◆ AIM OF THE EXERCISE
Of the lines listed below, return exactly those that run from the line containing "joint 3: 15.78" through the line containing "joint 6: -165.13", both included.

== MATERIAL SUPPLIED ==

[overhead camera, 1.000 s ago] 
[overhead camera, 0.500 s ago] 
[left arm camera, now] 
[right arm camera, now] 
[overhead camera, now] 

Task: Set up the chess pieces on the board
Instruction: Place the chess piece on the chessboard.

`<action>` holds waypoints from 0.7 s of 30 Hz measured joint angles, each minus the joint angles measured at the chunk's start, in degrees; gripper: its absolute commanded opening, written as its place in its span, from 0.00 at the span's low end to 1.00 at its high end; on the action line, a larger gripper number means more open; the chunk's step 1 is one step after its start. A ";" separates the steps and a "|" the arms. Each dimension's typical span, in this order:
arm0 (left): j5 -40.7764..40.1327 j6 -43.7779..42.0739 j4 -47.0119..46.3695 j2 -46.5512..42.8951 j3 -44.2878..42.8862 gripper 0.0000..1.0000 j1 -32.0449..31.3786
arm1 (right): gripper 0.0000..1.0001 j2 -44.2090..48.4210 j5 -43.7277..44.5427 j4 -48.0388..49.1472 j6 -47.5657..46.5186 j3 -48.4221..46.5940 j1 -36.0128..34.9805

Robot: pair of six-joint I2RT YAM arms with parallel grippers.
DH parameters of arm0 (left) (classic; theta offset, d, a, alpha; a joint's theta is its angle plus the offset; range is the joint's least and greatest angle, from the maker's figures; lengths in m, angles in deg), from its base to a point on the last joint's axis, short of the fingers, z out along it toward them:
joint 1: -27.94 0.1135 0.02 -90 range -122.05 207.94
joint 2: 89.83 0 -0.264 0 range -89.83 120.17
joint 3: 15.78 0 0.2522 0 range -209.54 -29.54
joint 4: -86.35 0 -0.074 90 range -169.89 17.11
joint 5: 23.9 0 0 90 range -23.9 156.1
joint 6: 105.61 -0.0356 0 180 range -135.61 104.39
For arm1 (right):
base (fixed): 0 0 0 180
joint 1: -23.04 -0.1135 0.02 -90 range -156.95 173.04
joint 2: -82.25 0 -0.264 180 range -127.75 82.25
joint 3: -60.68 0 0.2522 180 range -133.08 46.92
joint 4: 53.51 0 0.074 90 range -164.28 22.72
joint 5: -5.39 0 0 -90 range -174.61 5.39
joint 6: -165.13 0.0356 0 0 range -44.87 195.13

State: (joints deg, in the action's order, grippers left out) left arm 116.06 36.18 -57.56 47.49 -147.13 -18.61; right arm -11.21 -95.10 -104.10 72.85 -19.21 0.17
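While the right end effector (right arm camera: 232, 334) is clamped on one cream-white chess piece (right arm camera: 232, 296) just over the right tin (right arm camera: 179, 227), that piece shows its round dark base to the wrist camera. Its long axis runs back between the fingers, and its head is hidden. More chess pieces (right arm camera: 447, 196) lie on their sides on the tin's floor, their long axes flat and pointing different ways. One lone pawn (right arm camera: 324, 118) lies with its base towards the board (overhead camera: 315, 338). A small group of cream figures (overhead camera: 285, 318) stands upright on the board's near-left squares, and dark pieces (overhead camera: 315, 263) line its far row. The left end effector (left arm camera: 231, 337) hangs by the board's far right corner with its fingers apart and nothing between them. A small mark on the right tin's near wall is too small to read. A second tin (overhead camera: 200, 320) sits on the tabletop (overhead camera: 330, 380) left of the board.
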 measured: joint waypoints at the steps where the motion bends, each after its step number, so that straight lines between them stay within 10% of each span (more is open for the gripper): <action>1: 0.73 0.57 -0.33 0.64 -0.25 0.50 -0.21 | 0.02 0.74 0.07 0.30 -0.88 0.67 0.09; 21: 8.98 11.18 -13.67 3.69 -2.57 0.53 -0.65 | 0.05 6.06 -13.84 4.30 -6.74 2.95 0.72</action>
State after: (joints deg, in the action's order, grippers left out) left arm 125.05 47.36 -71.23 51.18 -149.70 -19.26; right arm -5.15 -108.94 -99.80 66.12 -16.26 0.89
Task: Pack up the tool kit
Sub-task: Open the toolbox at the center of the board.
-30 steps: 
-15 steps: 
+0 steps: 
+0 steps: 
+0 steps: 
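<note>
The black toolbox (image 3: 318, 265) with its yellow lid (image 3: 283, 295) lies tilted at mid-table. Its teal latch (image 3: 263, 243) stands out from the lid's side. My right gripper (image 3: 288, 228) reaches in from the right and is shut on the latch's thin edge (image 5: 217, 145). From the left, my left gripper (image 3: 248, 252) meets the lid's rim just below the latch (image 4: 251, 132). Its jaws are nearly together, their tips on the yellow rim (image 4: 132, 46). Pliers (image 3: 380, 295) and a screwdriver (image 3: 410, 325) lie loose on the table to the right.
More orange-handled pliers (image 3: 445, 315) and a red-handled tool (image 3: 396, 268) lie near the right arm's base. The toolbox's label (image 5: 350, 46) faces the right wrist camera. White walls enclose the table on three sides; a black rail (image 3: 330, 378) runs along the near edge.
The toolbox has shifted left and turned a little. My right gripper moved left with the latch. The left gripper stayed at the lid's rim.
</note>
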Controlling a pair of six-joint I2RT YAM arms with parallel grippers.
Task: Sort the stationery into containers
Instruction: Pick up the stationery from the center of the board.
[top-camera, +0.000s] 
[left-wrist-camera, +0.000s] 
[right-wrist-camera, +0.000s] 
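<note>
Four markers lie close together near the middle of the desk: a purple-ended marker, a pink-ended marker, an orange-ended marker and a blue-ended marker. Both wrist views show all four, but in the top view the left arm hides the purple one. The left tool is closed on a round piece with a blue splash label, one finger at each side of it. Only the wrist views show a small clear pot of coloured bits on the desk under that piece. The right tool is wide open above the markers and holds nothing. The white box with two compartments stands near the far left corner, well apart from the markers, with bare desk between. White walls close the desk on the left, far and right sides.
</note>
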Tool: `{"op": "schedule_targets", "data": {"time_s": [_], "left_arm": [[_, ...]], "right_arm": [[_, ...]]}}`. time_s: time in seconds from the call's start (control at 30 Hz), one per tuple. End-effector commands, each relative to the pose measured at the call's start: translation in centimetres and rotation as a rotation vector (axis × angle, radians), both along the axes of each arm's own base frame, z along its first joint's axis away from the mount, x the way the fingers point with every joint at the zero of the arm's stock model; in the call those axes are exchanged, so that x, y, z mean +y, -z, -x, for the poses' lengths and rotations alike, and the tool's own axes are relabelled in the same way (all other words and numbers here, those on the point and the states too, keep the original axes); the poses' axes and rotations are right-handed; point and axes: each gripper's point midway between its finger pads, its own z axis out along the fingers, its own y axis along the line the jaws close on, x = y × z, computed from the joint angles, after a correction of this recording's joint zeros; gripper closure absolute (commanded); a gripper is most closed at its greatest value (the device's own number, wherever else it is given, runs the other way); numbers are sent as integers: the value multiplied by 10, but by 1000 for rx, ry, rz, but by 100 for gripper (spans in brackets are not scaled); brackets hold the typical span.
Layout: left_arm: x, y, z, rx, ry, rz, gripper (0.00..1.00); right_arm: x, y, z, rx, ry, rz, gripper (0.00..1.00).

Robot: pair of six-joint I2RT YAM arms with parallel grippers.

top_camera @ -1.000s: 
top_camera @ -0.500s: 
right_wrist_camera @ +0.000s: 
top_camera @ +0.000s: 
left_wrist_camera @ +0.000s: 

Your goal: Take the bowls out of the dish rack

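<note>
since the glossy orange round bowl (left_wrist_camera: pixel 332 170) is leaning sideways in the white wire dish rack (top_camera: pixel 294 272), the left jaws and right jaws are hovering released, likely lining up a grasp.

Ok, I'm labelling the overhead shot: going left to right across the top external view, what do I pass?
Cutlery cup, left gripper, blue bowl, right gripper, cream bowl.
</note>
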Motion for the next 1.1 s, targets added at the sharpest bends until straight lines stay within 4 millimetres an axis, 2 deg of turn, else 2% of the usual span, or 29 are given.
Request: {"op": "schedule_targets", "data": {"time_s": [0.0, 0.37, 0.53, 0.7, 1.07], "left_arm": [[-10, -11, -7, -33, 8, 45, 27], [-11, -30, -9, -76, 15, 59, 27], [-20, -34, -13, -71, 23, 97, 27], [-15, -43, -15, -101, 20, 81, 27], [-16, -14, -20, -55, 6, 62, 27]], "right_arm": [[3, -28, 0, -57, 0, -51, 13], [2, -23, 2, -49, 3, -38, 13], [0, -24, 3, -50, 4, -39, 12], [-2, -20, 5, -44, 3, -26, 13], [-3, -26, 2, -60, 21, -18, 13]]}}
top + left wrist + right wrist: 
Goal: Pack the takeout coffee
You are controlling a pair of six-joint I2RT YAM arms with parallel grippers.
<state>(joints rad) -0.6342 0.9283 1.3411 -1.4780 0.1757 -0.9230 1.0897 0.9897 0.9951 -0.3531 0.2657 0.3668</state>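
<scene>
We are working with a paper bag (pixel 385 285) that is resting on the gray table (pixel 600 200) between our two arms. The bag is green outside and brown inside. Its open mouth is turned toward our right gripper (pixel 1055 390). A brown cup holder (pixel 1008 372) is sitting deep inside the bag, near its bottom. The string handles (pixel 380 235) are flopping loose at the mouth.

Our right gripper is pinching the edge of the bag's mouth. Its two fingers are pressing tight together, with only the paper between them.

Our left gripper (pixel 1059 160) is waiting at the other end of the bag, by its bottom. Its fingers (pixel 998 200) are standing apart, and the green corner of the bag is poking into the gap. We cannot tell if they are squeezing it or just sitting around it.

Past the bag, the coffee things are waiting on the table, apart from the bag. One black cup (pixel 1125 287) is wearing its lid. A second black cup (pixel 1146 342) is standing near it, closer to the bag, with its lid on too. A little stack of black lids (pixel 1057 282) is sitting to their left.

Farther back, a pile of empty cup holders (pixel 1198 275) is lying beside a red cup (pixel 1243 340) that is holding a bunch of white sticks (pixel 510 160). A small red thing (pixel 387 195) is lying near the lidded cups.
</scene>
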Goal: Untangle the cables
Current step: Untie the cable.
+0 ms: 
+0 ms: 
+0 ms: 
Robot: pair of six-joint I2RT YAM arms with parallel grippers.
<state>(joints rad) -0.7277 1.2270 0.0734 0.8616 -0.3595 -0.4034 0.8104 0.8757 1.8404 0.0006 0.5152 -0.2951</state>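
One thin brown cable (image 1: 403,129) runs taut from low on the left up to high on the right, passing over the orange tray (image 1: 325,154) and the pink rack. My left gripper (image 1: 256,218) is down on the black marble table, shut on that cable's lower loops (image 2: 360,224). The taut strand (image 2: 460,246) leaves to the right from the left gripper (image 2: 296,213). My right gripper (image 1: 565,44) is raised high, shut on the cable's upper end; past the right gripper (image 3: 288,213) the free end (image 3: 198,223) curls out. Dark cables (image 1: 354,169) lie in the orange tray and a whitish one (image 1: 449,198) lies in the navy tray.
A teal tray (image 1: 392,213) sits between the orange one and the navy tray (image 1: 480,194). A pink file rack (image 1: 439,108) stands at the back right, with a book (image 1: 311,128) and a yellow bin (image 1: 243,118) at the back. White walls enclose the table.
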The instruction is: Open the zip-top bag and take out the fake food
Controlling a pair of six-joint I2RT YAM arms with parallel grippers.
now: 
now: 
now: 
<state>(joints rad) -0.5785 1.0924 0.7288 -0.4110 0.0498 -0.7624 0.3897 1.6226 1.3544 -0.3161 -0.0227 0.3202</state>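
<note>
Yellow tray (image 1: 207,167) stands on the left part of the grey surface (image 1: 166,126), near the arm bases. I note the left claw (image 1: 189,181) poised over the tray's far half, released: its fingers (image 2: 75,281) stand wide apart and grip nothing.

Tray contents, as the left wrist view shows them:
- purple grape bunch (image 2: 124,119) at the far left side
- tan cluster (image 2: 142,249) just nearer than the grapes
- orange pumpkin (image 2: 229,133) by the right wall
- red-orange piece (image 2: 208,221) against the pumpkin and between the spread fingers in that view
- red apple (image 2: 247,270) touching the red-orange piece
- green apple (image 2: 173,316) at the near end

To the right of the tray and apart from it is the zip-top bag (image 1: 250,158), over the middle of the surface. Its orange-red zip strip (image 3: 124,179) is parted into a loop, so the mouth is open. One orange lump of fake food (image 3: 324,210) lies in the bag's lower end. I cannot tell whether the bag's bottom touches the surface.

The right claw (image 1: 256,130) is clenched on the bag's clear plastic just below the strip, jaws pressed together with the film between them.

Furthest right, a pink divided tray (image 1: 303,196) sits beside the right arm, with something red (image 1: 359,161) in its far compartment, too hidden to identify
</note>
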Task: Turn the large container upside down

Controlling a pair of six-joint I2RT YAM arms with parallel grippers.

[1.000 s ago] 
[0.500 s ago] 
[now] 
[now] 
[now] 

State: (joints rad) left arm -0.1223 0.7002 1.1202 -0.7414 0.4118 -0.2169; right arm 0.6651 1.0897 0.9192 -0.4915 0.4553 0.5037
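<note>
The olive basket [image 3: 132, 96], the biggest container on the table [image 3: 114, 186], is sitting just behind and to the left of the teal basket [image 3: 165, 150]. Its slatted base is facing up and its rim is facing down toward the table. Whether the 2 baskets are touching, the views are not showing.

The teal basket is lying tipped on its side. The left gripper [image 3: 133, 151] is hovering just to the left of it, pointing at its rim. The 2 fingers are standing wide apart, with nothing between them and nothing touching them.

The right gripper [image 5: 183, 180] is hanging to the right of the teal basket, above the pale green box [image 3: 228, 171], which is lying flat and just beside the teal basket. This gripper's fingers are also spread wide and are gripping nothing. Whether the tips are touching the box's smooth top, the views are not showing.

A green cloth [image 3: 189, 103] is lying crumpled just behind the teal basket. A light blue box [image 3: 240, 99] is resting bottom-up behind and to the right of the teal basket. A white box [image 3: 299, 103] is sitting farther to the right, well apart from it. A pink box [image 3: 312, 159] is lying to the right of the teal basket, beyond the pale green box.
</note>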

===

◆ SOLUTION TO THIS PROBLEM
joint 3: 15.78 0 0.2522 0 range -209.54 -29.54
joint 4: -86.35 0 -0.074 90 range -169.89 17.11
joint 5: 23.9 0 0 90 range -23.9 156.1
joint 6: 105.61 -0.0356 0 180 range -135.61 104.39
For arm1 (right):
base (fixed): 0 0 0 180
joint 1: -23.04 -0.1135 0.02 -90 range -156.95 173.04
joint 2: -82.25 0 -0.264 180 range -127.75 82.25
joint 3: -60.68 0 0.2522 180 range -133.08 46.92
joint 4: 53.51 0 0.074 90 range -164.28 22.72
joint 5: -5.39 0 0 -90 range -174.61 5.39
joint 6: -165.13 0.0356 0 0 range -44.87 195.13

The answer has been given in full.